I have a theory that you can divide most horror geeks of a certain age into three separate camps. Those who love NIGHTMARE ON ELM STREET series, those who love the HALLOWEEN films and those who are fans of the FRIDAY THE 13TH films. Of course there can be overlap, but I think most people gravitate towards one of the of big three series.

Whilst I have room in my heart for Jason Voorhees and I kind of like the first Halloween film, the NIGHTMARE ON ELM STREET films have always been my #1 Horror Crush. With the recent release of NEVER SLEEP AGAIN, a massive retrospective documentary on the series as a whole, I decided to work my way through the series from A NIGHTMARE ON ELM STREET to FREDDY vs. JASON. So sit back and prepare to scan some hastily written and utterly conflicting reports on a series I love and loathe in equal measure.

I’ve split these into three parts, as I went a little overboard with each. Part 1 will deal with A NIGHTMARE ON ELM STREET 1 and 2. Part 2 will deal with films 3 to 5 which create their own weird little continuity and Part 3 will deal with FREDDY’S DEAD, THE NEW NIGHTMARE and FREDDY vs. JASON.
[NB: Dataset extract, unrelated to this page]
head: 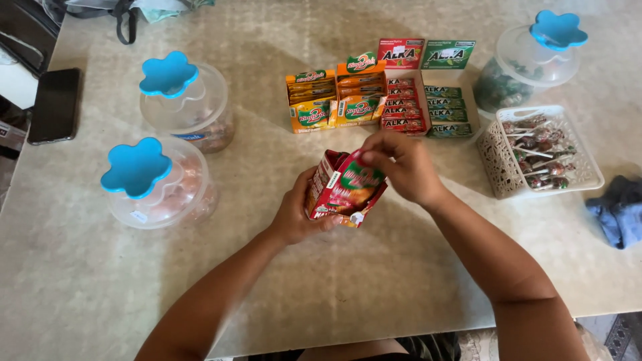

To most fans the original NIGHTMARE ON ELM STREET is the best of the Elm Street films, whilst I’m not going to disagree with the consensus for me personally it’s a middling entry in the series. In terms of tone Wes Craven’s original film is one of the few legitimately scary Nightmare films. There’s a brutality and viciousness to Freddy’s attacks which is still legitimately unnerving and it’s interesting because this is the only film in the series that divorces Freddy’s dream attacks from their consequences in the real world.

Latter films will show Freddy dispatching someone in their dreams and then cutting to the victim spasming into death in the real world. In A Nightmare on Elm Street two of the major kills are shown completely subjectively and it makes them genuinely horrific. Tina being lifted from her bed and being dissected in mid air is terrifying and visceral because it’s so disconnected from reality. Glen being dragged into a vortex in the bed, despite it showing a little more of the cause and effect of his death, is similarly terrifying. In both cases our minds are left to do the leg work in regards to what horrible thing Freddy is doing to them in the dream world and it’s amazingly effective.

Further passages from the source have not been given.